What you have to do: From the data below, repeat exactly the lines from the line with "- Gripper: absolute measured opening" to the line with "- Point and", both included.

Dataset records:

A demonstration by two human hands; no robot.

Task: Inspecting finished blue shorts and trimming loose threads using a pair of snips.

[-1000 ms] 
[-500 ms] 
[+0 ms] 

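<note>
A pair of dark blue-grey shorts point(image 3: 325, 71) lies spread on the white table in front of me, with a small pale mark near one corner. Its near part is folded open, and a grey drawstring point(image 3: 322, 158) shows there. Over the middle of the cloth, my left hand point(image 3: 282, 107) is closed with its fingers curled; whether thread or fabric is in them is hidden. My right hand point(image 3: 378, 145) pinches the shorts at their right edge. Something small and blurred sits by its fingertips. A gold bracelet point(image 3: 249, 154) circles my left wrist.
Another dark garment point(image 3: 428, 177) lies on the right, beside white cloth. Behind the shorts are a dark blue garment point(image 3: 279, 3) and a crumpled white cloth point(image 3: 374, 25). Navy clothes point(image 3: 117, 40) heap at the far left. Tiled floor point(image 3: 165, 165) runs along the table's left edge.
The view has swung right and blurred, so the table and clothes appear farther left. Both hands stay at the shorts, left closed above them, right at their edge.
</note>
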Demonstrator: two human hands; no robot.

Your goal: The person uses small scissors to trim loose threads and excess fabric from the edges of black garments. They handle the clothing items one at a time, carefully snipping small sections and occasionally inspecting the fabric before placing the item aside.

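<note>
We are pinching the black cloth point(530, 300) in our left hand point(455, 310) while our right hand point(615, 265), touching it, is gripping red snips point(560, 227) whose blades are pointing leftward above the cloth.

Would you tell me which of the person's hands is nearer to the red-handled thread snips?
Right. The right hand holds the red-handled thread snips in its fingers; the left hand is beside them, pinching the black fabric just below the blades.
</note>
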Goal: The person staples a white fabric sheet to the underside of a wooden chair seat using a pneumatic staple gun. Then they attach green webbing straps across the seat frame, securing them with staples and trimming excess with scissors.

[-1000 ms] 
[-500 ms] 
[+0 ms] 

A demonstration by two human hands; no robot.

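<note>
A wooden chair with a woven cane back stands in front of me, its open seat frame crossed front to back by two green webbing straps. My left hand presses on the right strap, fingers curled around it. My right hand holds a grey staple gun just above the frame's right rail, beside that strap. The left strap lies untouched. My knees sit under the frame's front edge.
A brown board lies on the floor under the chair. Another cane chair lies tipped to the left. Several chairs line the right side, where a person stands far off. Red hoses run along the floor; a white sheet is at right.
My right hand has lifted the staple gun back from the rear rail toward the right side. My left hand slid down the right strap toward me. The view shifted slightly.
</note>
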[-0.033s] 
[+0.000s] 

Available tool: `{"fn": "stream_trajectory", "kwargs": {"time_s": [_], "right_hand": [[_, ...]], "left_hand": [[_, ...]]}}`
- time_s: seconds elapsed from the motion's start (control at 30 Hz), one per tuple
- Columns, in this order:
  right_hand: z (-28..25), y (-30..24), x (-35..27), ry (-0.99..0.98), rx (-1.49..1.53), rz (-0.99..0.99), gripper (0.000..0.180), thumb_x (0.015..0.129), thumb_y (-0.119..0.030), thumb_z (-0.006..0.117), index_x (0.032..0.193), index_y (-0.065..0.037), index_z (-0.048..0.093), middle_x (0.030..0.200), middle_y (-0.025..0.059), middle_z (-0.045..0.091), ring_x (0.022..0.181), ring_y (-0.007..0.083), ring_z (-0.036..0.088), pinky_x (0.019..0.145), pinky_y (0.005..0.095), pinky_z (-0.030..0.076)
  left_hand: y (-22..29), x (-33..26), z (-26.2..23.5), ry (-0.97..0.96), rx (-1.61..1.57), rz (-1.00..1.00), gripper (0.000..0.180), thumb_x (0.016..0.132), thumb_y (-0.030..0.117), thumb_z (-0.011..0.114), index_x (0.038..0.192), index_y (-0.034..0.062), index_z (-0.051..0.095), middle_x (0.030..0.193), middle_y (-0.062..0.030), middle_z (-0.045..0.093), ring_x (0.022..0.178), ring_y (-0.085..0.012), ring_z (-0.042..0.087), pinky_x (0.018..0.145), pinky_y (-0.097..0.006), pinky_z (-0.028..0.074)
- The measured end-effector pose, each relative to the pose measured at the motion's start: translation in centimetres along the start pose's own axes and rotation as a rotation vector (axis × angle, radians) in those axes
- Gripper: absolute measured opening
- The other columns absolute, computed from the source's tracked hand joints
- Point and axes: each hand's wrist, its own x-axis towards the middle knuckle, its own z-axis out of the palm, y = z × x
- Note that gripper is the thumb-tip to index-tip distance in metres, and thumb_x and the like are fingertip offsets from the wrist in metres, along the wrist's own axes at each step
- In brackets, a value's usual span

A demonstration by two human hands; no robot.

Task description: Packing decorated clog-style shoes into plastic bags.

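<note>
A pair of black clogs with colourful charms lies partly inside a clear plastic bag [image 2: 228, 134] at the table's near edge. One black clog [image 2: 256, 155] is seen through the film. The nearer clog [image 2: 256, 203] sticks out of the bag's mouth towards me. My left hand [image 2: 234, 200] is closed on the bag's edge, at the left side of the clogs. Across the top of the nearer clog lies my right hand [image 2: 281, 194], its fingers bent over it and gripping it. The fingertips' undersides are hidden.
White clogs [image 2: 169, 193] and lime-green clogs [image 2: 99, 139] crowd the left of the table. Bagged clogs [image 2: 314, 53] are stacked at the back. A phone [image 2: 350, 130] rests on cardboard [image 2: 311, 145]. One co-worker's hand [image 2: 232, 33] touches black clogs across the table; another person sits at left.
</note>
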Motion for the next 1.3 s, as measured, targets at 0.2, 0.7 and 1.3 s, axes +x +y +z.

Solution to the problem:
- Gripper: absolute measured opening
- The other columns absolute, computed from the source's tracked hand joints
- Point and axes: each hand's wrist, its own x-axis towards the middle knuckle, its own z-axis out of the palm, y = z × x

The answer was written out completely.